I tend to agree with the tastebud thing though. I do notice a growing tolerance to hot spice as time goes on. Thankfully, I can still taste stuff.
originally posted by: Toolman18
a reply to: JAGStorm
It's the sun. No one really notices but the sun is different. It affects all living things on our planet. Just like you remember eggs tasting differently, I remember being able to look at the sun for 2 or 3 seconds. Not now. Everything is changing because the sun is changing.
originally posted by: tovenar
National Geographic Magazine (!) did an expose on sugar a couple of years ago. They put sugar in EVERYTHING now. The FDA has ruled that if it added as a preservative rather than a sweetener, and it is a natural ingredient that already occurs in the food, that they don't have to list it in the ingredients. So next came aspartame--as a preservative, not a sweetener, of course.
They are putting aspartame in the milk, and particularly in Ham. Instead of a honey-cured ham, your actually getting an aspartame-cured ham.
How do I know? I hung a ham in my garage in 2016. For 9 weeks in the winter. Got it direct from a butcher--a full ham, not a half-ham from the grocery. I raced it home, put it in a food-grade bin a quarter full of salt, brown sugar, peppercorns, dried garlic, dried onions and some of my wife's dried herbs.

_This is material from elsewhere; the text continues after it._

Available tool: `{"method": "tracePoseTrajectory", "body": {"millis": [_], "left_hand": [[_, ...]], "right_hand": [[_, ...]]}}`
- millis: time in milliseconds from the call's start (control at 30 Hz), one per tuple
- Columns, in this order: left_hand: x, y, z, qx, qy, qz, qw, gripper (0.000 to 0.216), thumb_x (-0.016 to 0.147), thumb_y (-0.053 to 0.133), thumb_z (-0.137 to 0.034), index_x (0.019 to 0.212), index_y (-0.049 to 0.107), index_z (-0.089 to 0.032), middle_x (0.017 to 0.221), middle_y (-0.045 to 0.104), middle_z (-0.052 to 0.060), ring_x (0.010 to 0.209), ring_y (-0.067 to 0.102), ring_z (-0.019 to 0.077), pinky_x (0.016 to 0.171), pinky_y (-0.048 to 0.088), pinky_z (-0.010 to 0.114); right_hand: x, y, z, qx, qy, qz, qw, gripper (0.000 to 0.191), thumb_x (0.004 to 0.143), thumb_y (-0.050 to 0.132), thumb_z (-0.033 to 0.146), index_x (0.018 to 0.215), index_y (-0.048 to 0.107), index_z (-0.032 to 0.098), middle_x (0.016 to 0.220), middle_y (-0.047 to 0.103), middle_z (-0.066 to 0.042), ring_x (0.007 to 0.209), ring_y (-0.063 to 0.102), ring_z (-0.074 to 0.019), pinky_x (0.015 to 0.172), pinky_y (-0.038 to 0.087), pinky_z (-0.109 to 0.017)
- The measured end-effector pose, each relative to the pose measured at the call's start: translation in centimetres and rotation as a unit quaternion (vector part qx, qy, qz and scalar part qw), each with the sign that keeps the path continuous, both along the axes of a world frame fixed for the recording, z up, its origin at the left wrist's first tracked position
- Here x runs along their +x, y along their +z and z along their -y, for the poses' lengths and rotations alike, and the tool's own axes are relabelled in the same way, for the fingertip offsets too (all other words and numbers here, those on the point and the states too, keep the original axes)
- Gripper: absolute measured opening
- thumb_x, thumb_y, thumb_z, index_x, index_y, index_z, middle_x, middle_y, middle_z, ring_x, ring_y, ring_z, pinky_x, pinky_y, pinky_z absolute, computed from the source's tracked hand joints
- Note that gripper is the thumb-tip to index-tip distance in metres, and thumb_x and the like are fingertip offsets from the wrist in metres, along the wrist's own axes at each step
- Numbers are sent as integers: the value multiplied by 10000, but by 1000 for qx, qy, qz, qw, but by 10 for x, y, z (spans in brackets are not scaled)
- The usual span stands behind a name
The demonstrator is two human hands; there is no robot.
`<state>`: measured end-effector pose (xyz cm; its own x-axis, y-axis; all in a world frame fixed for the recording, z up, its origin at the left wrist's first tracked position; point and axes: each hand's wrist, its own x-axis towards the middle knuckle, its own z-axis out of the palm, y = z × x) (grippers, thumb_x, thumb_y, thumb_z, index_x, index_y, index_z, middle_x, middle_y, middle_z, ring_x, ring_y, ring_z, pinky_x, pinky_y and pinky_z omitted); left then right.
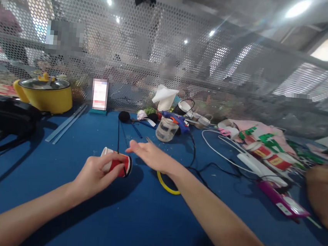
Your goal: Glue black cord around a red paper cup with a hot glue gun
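Note:
My left hand point(98, 174) is wrapped round a red and white paper cup point(106, 165) tipped on its side, its dark-edged end facing right. Black yarn point(118, 136) runs from a black yarn ball point(124, 116) down to the cup and lies across it. Just right of the cup, my right hand point(149, 154) is in the air with its fingers stretched out to the left, and I see nothing held in it. A thin pointed tip point(148, 140) shows behind that hand; the rest of it is hidden. Under my right forearm lies a yellow ring point(167, 188), partly covered.
A blue glue gun point(183, 124) rests by a clear plastic jar point(166, 130). Left are a yellow pot point(49, 96), clear strips point(67, 123) and a lit phone point(100, 94). Right are cables, a white power strip point(259, 169), more cups point(279, 161) and another person's hand point(322, 179).

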<state>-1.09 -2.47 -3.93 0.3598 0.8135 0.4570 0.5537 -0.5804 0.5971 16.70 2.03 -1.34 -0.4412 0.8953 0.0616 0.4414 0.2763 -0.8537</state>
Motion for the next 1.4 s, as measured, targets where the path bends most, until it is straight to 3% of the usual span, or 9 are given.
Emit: {"method": "tracePoseTrajectory", "body": {"millis": [100,200,300,400,500,667,1033,1400], "left_hand": [[0,0,2,42,-52,-32,997,151,779,471,-184,870,592,-196,613,667,-27,475,566,75,502,429,163],[0,0,3,37,-54,-43,997,141,776,474,-179,849,593,-198,600,657,-32,464,553,74,497,421,165],[2,0,2,-16,-9,-7,1000,180,769,496,-231,926,576,-195,665,665,-20,510,566,87,515,429,174],[4,-1,-1,-112,49,77,989,276,741,536,-331,967,565,-176,704,660,5,539,566,111,496,431,189],[5,-3,-5,-195,62,146,968,338,715,557,-391,959,572,-158,673,638,14,504,540,110,455,413,190],[5,-6,-8,-246,59,176,951,371,696,577,-399,971,578,-150,673,626,25,504,532,118,469,409,211],[10,-1,-2,-261,47,161,951,356,692,575,-397,951,579,-153,639,618,7,499,530,116,464,406,209],[11,2,8,-181,33,134,974,283,712,560,-370,903,600,-164,774,666,46,602,587,143,546,458,228]], "right_hand": [[-26,-18,3,-145,85,-122,978,459,756,415,561,742,647,165,679,624,-31,673,565,-149,628,427,-278],[-31,-22,6,-190,39,-255,947,277,654,622,418,775,637,170,764,626,-18,696,562,-132,661,434,-273],[-22,-18,6,-139,-12,-287,948,161,639,644,322,678,645,165,751,627,-7,716,553,-116,716,413,-267],[-11,-14,3,-78,-57,-282,954,144,668,619,309,684,655,170,688,618,3,647,521,-93,649,393,-243],[-6,-12,-1,-65,-84,-302,947,146,663,624,303,689,650,162,643,594,8,564,475,-74,562,366,-226],[-7,-12,-2,-10,-118,-276,954,154,658,627,291,671,635,138,604,573,7,537,454,-71,544,359,-228],[-6,-13,-2,58,-134,-204,968,202,691,589,332,643,603,137,584,556,1,533,461,-86,536,363,-235],[-5,-22,-7,73,-123,-125,982,250,718,550,371,605,572,149,549,526,13,491,421,-84,498,338,-225]]}}
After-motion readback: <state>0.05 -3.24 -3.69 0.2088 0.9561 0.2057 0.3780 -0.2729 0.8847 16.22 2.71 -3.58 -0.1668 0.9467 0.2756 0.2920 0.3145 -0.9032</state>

Then I wrapped it in salt-covered gauze.
The ham was so flavorful it was all most too potent to eat more than a slice or two. It was best served cold.
We have our own chickens, and have a chicken tractor we move across the pasture behind the house. Chickens are actually not gramnivores--they weren't made to eat grain. They are actually insectivores. Turn em loose in tall grass pasture and they will plow it like a disc plow. They poop it up too, so if you rake it afterward, your raking their fertilizer into the pasture.

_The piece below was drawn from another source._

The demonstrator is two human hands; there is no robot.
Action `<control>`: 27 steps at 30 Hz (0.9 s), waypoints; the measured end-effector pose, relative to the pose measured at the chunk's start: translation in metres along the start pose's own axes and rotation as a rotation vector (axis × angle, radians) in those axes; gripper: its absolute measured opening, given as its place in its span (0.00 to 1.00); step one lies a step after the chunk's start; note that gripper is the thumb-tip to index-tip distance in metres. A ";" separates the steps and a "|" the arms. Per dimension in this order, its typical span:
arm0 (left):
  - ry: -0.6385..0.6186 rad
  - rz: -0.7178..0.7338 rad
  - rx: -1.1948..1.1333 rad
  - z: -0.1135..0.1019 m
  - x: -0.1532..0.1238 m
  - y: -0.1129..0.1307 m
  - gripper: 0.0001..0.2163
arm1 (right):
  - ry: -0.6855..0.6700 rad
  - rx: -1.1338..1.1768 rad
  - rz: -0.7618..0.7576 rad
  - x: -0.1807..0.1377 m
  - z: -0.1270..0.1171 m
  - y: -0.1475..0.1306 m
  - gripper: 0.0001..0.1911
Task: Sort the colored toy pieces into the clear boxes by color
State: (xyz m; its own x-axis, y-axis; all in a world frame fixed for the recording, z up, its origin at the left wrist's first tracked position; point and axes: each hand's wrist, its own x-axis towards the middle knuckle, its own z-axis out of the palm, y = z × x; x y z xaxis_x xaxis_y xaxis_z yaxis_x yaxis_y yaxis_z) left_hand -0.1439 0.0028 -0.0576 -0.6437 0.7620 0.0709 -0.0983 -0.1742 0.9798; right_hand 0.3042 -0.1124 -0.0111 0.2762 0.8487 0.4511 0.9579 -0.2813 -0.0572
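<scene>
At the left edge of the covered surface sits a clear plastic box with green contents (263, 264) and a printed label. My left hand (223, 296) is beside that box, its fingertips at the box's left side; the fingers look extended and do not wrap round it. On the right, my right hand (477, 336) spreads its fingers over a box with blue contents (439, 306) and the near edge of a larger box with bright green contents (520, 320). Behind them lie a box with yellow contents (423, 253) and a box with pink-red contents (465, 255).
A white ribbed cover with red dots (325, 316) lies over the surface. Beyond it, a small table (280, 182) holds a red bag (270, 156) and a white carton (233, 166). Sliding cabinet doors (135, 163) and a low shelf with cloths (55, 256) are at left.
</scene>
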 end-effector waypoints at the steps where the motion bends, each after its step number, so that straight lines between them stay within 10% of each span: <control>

The eggs are incredible. And the yolks are flourescent orange, not a pale sickly yellow
originally posted by: toysforadults
this is what I need to be doing
originally posted by: CreationBro
a reply to: JAGStorm
For heaven's sake please dont tell the Mandela effect people about this...
Pretty soon they'll start telling us that their chicken stir fry tastes like fruit loops and is a sign of timeline manipulation.
Fact: it tastes like fruit loops because of the 10 hits of acid you took, not because Dr. Who wanted to ruin your dinner.
originally posted by: toysforadults
a reply to: Ameilia
lol, if you're being serious what was it that convinced you?
had a family member visit South America recently and they mentioned how just every day foods tasted so much better there and the flavor was so intense!
originally posted by: toms54
a reply to: JAGStorm
It could be the grease you cook them with. Canola oil tastes different than butter or bacon grease.
Food in general is more standardized now. The #1 factor that decides what crops are sold is shelf life. Then size and appearance. Last is flavor.